A unique collaborative online blended teaching delivery brings cutting edge climate change science from a large research university (Penn State) to a historically black colleges and university (Fort Valley State).

Monday 3:15pm REC Center Large Ice Overlook Room
Oral Presentation Part of Course Design and Interactive Learning


Aditya Kar, Fort Valley State University
Tim Bralower, Pennsylvania State University-Main Campus
David Bice, Pennsylvania State University-Main Campus
Understanding the science of climate change is of utmost importance for the next generation of students to be competitive in the global job market as they most likely have to deal with sudden and perhaps severe climatic shifts. Smaller and minority serving institutions such as Fort Valley State University (FVSU), an HBCU in Georgia, does not have the resources to develop a course on the evolving science of climate change. A dual degree program between Penn State and FVSU has been in operation for over a decade with close to 10 graduates over this time span. A joint NASA grant between these two institutions has now enabled the faculty to work together to bring a climate change course developed at Penn State to FVSU. The course Earth Futures has an online lecture and a weekly face to face lab. In the first offering of this blended course (Sp2015), five academically gifted FVSU students enrolled in the chemistry and biology programs experienced a course design different from what are used to at FVSU. However, once exposed, they rose to the challenge and performed the same tasks as their Penn State peers such as weekly reading, laboratories and quizzes.
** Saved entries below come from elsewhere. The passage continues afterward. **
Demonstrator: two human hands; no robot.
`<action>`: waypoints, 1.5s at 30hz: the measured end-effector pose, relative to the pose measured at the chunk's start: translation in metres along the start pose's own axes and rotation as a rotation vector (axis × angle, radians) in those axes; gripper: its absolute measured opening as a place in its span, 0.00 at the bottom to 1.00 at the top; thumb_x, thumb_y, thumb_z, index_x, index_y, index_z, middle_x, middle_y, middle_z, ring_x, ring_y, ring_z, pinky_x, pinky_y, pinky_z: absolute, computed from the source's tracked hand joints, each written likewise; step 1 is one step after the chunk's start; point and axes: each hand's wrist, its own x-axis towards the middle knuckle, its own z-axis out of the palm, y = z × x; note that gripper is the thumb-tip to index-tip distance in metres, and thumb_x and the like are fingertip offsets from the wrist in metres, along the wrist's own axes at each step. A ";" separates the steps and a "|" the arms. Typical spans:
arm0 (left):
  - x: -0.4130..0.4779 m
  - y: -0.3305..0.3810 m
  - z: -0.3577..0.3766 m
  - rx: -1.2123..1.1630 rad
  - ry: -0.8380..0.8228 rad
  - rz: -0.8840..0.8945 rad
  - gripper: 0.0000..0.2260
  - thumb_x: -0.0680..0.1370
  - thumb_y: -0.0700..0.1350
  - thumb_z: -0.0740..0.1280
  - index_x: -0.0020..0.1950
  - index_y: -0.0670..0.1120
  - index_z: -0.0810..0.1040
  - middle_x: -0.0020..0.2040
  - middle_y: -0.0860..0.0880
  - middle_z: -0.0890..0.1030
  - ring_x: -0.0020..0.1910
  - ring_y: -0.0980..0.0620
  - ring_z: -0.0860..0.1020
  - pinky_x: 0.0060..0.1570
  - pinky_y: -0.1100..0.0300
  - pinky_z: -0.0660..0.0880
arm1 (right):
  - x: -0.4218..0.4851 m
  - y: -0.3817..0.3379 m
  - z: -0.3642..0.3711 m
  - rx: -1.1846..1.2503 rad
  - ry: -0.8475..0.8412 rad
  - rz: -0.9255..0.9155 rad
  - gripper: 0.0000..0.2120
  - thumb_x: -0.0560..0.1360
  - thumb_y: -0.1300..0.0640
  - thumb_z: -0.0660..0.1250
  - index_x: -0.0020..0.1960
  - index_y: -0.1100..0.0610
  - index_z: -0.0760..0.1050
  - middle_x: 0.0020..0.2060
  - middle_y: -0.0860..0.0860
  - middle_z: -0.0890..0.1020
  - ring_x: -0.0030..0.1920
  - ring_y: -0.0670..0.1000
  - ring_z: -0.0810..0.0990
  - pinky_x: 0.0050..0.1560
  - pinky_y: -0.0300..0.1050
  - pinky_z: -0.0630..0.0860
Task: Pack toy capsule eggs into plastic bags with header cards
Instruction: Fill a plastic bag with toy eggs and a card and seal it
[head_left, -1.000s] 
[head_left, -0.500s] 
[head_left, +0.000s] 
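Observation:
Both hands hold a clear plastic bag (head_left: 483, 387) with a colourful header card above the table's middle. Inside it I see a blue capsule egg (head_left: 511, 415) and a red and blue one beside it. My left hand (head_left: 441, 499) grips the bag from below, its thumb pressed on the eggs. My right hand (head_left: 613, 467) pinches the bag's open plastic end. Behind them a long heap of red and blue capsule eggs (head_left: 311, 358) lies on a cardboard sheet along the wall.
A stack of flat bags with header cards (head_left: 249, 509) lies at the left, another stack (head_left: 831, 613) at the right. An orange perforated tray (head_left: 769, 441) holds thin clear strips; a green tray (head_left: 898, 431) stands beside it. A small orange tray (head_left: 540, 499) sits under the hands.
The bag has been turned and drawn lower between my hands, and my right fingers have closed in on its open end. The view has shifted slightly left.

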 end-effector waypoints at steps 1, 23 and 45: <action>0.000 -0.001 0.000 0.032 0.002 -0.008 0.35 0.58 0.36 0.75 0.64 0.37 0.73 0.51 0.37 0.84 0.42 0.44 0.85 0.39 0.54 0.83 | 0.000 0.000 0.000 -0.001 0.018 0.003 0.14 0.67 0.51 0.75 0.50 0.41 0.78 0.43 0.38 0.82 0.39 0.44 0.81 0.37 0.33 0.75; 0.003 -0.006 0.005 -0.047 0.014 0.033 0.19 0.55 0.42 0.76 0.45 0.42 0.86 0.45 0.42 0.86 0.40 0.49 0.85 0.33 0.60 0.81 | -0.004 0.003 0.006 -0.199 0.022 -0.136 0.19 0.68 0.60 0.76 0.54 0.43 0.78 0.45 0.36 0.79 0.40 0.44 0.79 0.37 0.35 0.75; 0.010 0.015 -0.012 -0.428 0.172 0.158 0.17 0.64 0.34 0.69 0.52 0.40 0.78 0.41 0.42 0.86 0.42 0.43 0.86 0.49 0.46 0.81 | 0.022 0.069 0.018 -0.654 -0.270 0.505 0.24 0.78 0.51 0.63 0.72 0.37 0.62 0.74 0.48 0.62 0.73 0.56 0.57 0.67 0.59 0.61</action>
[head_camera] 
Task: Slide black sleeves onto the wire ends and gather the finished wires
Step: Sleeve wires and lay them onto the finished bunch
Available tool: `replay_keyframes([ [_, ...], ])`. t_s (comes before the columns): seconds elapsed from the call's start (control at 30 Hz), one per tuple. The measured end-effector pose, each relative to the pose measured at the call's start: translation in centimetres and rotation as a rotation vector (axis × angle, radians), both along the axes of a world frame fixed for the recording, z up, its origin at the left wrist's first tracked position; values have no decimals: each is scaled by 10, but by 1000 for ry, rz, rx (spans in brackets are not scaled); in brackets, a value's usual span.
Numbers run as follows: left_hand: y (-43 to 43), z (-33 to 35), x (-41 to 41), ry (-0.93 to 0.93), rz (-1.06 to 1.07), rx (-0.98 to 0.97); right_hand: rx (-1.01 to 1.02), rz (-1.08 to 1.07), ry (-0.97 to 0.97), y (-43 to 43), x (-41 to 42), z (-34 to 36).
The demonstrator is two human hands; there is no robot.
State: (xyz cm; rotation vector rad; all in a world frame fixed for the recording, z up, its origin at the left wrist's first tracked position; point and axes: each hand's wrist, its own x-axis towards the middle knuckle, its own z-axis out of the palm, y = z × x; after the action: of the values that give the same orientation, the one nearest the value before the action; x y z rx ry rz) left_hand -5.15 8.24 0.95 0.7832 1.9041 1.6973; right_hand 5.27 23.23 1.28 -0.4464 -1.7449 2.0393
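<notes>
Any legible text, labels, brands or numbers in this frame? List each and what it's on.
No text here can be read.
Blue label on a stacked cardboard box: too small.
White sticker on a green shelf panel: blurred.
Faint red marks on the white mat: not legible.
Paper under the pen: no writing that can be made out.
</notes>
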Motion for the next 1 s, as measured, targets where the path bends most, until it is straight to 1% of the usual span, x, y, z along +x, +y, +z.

By midterm all five students were making excellent progress. This experience provided the students who would be transferring to Penn State in a year, an understanding of expectation of how courses are delivered, thus making their transfer much smoother. This course can also serve as a great model for the rest of the country and the world how partnerships can bring opportunities of academic learning of the first order to students of smaller or minority-serving institutions; thus giving these students an access to the science and the knowledge, enabling them to enter the work force on equal footing as students from larger institutions.